Ghana’s tourism industry, after the COVID-19 pandemic, is gradually becoming one of the country’s most resilient job creators.
Interestingly, the growth of the sector is not only powered by foreigners, but by Ghanaians taking the major part of the expenditure.
According to the World Bank’s Africa Pulse Report released in October 2025, tourism directly employed 370,000 people in Ghana in 2024. This, the report says, represents about 2.5% of the national workforce.

When the broader value chain and consumption effects are factored in, the figure rises to an impressive 813,000 jobs.
But the real story lies in who’s driving this growth. The report reveals that 61 percent of all tourism spending in Ghana came from locals. This, the World Bank says, is in stark contrast to countries like Tanzania, whose tourism sectors depend heavily on international visitors.
“In 2024, tourism directly employed 370,000 people in Ghana (2.5 percent of the workforce), expanding to 813,000 when value chain and consumption effects are included. Here, the multiplier is weaker at 1.2, but the domestic market drives resilience: 61 percent of spending came from Ghanaians themselves, compared to Tanzania’s heavy reliance on international visitors,” parts of the Africa Pulse report indicated.

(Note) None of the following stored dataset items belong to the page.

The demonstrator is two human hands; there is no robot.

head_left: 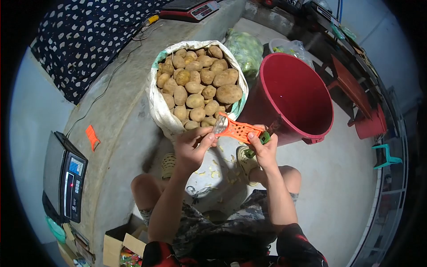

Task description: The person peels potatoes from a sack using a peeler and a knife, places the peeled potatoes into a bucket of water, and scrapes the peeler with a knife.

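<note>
Between my two hands, above the near rim of the potato sack, is an orange peeler (240, 130) with a holed plastic body. My left hand (194, 149) pinches its shiny blade end between thumb and fingers. The other end is gripped by my right hand (263, 151), thumb on top. A dark green piece (264, 137) also sticks out of my right hand; its kind is not clear. Just beyond my hands, brown unpeeled potatoes (195, 88) fill the open white woven sack (156, 109).
A large red tub (284, 111) stands right of the sack, with a bag of green vegetables (244, 50) behind. On the concrete ledge (106, 107) lie another orange tool (92, 137) and a digital scale (66, 178). Peelings (215, 173) litter the floor; an open cardboard box (115, 249) is lower left.
</note>
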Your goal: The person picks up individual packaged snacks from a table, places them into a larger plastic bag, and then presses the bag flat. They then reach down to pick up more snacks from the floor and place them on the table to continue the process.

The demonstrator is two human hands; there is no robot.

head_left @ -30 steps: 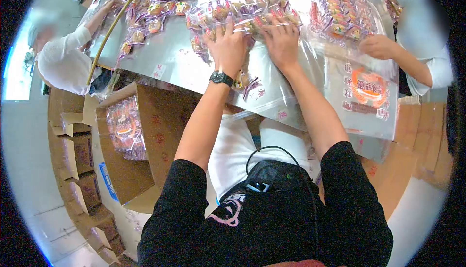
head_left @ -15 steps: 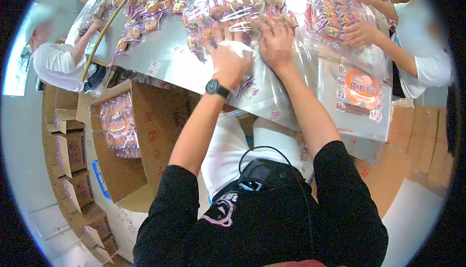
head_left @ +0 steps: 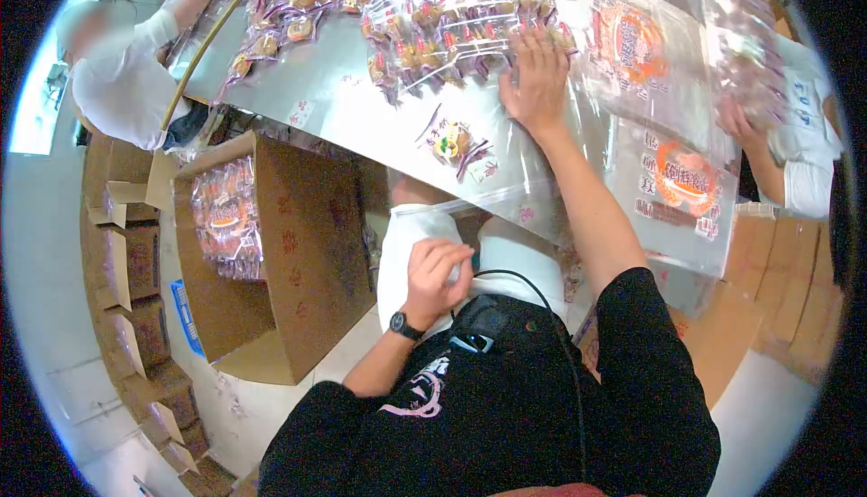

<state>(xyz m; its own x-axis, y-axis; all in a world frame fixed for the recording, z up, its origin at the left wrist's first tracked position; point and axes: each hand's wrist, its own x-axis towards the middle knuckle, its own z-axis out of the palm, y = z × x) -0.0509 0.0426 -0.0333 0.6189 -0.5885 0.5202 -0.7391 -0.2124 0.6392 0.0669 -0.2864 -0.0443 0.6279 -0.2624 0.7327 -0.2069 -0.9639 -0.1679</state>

The spike in locals’ activities in the sector means more Ghanaians are discovering their own country. More Ghanaians are visiting heritage sites, exploring eco-tourism destinations, and attending events that celebrate Ghanaian culture, music, and food.
From the nightlife of Osu to the serene beaches of Elmina and the historic castle of Cape Coast, domestic tourism has become both a passion and a powerful economic engine.
Development analysts say this growing local participation is what makes Ghana’s tourism industry uniquely resilient. The experts say that when locals spend on travel, hospitality, and leisure, it keeps money circulating within the economy, and this boosts the businesses of hotels, transport operators, artisans, farmers, and everyone in the value chain.

Although the World Bank’s report also highlights that while Ghana’s tourism multiplier effect, which measures how tourism spending ripples through the economy, is modest at 1.2, its strong domestic base provides stability even when global travel slows down.
Now that the sector is showing such potential, experts and advocates believe targeted investments in infrastructure, digital marketing, and regional attractions could turn domestic tourism into a major growth pillar.